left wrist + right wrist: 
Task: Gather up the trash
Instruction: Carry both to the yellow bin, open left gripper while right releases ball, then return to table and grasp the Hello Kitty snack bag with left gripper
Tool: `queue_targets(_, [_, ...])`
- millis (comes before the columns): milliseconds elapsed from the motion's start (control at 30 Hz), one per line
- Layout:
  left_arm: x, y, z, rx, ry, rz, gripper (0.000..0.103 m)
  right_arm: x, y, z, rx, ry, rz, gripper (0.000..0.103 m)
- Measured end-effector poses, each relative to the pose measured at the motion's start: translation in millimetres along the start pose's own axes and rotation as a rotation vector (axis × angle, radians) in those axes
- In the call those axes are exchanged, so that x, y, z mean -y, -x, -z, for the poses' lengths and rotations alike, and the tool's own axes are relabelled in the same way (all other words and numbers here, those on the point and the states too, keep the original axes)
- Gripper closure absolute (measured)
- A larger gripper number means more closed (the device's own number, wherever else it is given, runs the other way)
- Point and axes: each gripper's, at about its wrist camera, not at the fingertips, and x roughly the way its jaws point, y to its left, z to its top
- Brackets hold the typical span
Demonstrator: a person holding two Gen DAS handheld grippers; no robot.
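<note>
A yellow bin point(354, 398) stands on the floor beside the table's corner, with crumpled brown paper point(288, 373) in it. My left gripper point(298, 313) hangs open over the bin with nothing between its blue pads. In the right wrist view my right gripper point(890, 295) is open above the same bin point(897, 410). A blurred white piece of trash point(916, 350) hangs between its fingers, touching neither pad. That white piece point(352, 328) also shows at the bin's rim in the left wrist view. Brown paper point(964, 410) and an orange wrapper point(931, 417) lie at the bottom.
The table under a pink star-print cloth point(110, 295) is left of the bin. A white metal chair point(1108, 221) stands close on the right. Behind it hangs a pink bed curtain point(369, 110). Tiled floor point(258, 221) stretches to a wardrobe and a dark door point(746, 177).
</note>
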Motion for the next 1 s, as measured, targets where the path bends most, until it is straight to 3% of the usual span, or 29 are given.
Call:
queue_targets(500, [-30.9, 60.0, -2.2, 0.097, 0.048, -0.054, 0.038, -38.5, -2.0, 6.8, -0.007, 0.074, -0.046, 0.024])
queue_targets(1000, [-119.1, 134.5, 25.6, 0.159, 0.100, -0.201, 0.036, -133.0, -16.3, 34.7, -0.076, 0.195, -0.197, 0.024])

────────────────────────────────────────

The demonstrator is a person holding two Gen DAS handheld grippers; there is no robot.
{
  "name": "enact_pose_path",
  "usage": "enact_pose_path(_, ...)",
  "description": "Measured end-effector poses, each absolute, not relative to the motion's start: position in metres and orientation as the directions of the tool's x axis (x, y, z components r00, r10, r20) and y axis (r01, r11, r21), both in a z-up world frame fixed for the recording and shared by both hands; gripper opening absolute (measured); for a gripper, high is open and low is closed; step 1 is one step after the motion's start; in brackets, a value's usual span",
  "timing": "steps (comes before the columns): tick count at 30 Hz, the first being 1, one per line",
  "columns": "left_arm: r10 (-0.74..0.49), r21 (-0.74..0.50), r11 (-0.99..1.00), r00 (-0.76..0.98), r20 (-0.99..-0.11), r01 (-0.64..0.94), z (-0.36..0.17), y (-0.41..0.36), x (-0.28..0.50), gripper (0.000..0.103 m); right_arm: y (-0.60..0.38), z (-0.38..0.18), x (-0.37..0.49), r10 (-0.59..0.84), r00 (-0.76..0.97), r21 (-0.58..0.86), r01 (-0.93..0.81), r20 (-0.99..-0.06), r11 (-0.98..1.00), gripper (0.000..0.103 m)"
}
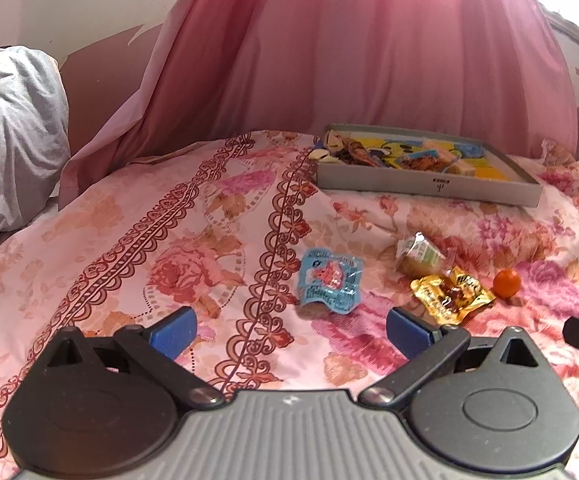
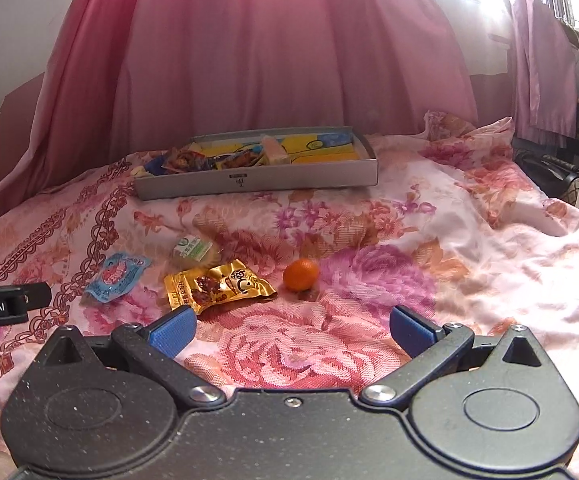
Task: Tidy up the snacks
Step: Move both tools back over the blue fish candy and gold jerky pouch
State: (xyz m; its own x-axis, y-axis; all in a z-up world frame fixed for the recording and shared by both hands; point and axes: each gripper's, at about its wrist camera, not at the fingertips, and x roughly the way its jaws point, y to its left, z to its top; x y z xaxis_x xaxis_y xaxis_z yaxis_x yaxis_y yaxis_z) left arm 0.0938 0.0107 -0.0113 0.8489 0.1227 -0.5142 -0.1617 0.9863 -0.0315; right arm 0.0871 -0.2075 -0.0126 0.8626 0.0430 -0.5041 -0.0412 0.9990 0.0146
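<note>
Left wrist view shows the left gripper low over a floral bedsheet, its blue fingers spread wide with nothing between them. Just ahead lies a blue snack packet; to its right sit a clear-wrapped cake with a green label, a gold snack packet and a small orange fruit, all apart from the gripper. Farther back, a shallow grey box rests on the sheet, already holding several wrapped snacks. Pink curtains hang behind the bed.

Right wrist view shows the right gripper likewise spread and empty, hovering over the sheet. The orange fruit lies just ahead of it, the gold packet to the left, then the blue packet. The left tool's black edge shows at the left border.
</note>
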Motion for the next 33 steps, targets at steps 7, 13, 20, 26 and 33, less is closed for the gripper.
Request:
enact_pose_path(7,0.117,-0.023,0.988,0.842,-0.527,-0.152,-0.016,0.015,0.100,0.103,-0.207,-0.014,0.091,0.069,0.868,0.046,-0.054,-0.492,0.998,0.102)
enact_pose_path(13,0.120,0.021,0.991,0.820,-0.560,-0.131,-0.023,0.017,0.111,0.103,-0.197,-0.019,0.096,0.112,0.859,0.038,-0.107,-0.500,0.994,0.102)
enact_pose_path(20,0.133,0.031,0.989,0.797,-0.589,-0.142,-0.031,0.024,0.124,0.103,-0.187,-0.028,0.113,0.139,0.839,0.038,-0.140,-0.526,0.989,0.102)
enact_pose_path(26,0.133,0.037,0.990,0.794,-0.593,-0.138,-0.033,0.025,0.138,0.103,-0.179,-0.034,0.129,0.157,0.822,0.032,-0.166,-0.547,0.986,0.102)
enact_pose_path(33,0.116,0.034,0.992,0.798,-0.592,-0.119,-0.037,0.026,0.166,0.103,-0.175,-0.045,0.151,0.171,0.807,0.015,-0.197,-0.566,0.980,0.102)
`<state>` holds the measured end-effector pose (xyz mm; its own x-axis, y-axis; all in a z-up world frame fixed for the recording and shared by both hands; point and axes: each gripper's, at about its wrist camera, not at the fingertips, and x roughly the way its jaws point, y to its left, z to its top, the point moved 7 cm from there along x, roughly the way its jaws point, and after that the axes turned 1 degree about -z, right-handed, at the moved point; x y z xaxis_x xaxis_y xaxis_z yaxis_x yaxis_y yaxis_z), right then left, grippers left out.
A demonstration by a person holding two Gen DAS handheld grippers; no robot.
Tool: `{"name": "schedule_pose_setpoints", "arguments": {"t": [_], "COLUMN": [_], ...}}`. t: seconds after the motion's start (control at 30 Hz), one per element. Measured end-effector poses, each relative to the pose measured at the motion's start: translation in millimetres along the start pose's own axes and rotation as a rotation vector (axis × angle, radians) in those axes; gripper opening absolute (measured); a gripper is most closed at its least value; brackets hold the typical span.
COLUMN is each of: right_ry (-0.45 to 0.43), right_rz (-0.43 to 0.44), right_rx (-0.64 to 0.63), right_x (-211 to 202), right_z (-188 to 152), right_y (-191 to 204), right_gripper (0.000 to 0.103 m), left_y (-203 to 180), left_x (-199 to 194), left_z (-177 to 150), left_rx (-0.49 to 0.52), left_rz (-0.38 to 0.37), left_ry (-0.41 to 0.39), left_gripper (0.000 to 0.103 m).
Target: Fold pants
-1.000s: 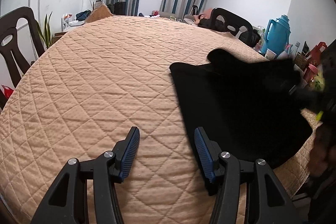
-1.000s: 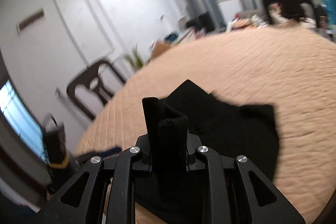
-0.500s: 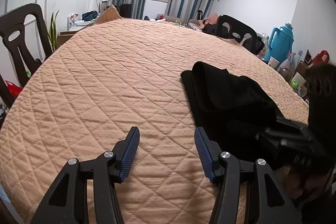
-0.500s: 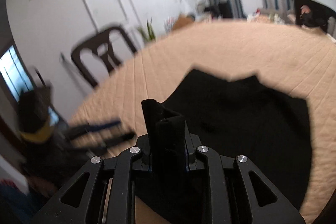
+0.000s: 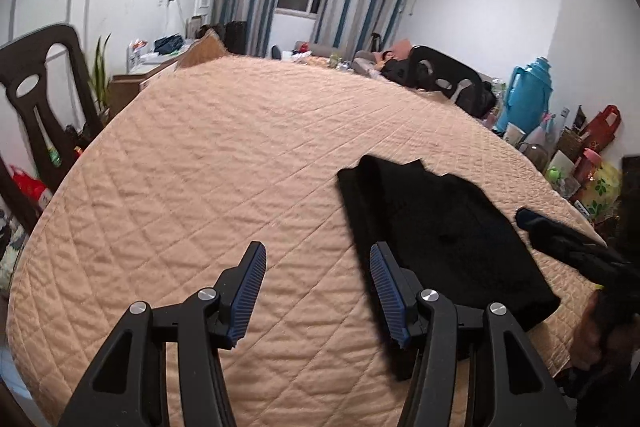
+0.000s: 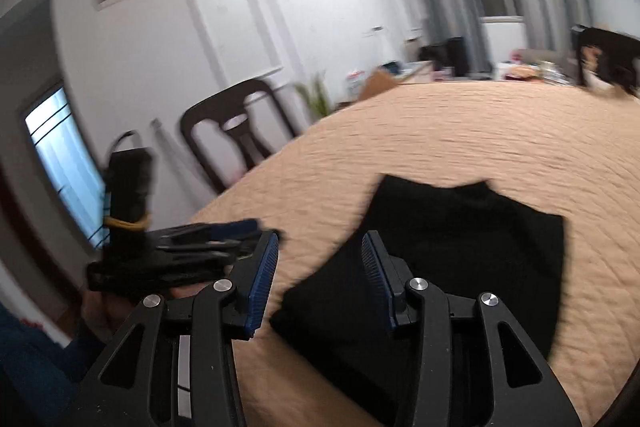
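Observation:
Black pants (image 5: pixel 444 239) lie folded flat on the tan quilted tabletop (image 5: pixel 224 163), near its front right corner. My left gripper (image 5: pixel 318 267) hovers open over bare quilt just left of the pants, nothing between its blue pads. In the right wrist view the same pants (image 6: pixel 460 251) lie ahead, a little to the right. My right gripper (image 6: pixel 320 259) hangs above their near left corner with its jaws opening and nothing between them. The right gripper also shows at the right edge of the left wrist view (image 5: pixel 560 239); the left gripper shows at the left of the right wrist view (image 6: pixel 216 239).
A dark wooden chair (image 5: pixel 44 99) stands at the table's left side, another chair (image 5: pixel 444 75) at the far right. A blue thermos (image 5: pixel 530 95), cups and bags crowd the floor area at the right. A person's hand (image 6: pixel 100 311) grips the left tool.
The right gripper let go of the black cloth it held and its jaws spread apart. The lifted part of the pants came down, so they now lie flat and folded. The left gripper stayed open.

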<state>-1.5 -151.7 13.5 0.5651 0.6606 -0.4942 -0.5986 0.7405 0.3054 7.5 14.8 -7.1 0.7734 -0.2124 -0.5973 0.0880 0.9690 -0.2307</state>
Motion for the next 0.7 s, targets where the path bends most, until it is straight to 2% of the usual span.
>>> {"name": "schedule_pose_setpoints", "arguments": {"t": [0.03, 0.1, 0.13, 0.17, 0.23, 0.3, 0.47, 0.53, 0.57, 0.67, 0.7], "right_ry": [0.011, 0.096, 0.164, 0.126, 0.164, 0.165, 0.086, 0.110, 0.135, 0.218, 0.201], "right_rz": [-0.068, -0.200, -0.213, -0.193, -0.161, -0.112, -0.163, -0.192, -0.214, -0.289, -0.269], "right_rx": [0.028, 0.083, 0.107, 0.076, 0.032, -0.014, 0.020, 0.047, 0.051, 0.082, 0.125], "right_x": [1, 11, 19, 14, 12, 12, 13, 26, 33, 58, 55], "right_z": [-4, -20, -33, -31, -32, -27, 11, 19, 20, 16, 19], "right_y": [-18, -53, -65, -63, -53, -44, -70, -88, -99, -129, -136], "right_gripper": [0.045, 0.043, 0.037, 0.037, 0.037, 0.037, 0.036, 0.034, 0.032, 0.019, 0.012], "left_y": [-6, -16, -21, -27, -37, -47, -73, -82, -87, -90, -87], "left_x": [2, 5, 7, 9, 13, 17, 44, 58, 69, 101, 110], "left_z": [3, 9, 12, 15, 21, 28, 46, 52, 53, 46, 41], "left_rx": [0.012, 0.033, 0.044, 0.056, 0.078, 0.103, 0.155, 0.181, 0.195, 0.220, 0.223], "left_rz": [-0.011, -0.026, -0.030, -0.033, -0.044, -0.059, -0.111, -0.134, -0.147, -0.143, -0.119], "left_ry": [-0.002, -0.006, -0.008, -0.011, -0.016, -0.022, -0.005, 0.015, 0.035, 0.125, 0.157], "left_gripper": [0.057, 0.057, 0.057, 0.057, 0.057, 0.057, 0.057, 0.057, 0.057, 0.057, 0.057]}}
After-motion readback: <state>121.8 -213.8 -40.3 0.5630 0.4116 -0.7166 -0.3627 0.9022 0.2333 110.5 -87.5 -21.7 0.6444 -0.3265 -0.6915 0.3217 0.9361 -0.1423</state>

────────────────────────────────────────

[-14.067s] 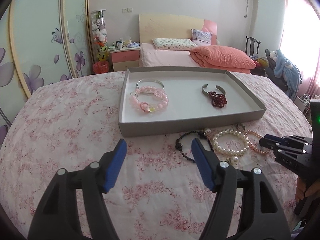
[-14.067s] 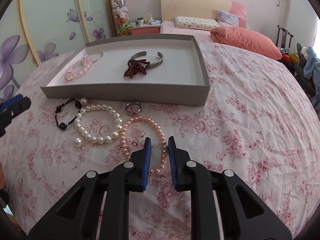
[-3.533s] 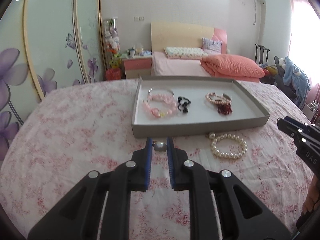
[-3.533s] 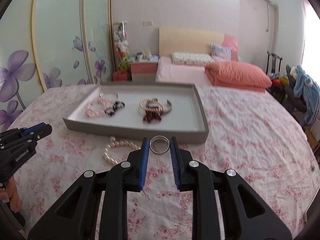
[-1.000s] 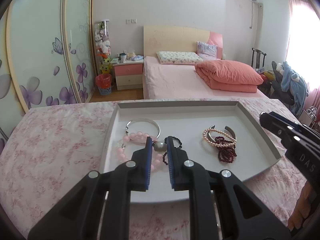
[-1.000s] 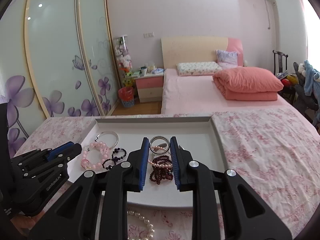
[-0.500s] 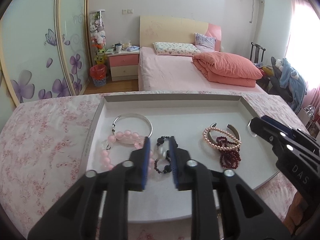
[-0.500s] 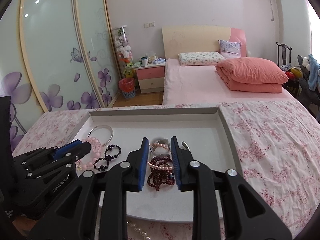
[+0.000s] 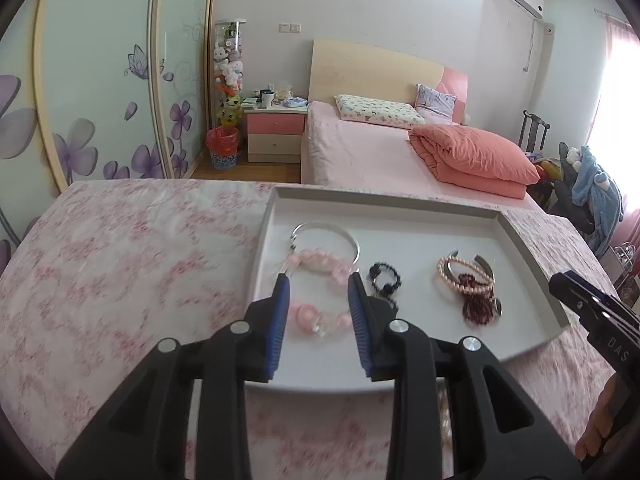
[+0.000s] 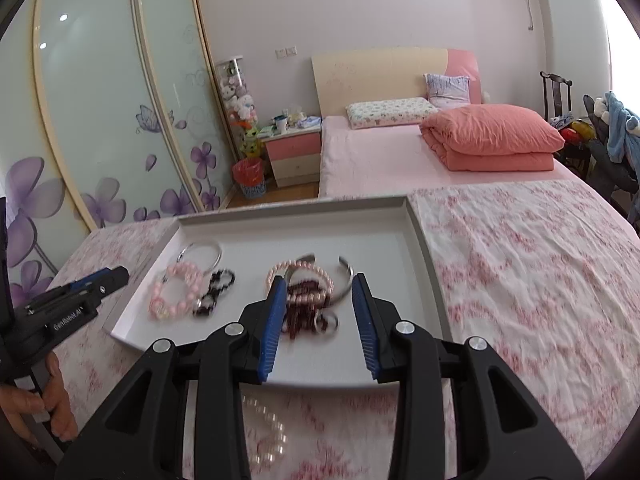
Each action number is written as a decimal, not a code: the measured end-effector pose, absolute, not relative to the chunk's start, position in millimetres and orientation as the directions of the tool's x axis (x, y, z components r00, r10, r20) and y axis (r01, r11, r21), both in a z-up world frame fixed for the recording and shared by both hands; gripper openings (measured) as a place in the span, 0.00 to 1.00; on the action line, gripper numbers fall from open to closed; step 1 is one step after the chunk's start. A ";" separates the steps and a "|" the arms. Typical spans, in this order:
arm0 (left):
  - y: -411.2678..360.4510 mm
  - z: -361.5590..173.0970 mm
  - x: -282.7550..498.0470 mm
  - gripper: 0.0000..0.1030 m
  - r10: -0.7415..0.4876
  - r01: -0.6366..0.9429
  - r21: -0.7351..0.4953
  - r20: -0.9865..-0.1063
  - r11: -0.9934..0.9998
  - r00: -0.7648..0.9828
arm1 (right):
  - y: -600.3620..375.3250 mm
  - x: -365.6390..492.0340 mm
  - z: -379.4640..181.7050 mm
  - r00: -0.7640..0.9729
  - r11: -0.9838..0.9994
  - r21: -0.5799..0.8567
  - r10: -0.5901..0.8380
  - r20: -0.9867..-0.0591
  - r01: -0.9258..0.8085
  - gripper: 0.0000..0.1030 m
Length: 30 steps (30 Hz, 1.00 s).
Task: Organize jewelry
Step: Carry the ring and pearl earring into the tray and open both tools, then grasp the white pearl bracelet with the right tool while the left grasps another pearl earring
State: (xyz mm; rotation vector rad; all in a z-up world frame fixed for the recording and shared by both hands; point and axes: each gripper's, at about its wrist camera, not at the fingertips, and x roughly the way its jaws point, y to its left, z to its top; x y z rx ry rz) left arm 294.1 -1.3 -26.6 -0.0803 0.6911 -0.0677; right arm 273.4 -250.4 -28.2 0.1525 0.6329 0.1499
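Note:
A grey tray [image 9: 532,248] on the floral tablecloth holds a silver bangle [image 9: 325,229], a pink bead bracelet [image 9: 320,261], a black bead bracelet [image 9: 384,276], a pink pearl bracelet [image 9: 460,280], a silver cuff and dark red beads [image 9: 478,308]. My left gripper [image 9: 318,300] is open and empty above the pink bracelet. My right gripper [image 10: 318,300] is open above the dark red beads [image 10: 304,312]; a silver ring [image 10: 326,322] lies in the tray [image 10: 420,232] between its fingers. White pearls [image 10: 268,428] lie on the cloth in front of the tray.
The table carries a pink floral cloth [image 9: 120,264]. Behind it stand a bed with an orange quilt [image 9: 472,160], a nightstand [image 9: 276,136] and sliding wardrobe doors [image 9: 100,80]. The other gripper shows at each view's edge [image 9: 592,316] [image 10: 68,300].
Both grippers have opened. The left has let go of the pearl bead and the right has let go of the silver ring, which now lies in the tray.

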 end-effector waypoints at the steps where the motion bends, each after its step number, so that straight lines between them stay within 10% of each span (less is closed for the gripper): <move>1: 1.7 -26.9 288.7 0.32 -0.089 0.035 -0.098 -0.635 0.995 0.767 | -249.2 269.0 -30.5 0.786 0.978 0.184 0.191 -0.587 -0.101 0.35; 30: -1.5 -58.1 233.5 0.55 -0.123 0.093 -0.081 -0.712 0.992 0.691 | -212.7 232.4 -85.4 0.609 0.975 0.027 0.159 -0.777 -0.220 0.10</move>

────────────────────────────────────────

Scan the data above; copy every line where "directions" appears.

  "description": "Measured end-effector poses, each absolute, not relative to the motion's start: position in metres and orientation as the directions of the tool's x axis (x, y, z components r00, r10, r20) and y axis (r01, r11, r21), both in a z-up world frame fixed for the recording and shared by both hands; gripper opening absolute (measured); for a gripper, high is open and low is closed; step 1 is one step after the motion's start; in brackets, a value's usual span",
Each action number is written as a decimal, not a code: the measured end-effector pose, absolute, not relative to the chunk's start, position in millimetres and orientation as the directions of the tool's x axis (x, y, z components r00, r10, r20) and y axis (r01, r11, r21), both in a z-up world frame fixed for the recording and shared by both hands; gripper openings (measured) as a place in the span, 0.00 to 1.00; on the action line, gripper numbers fall from open to closed; step 1 is one step after the chunk's start. A ";" separates the steps and a "|" the arms. Typical spans, in this order:

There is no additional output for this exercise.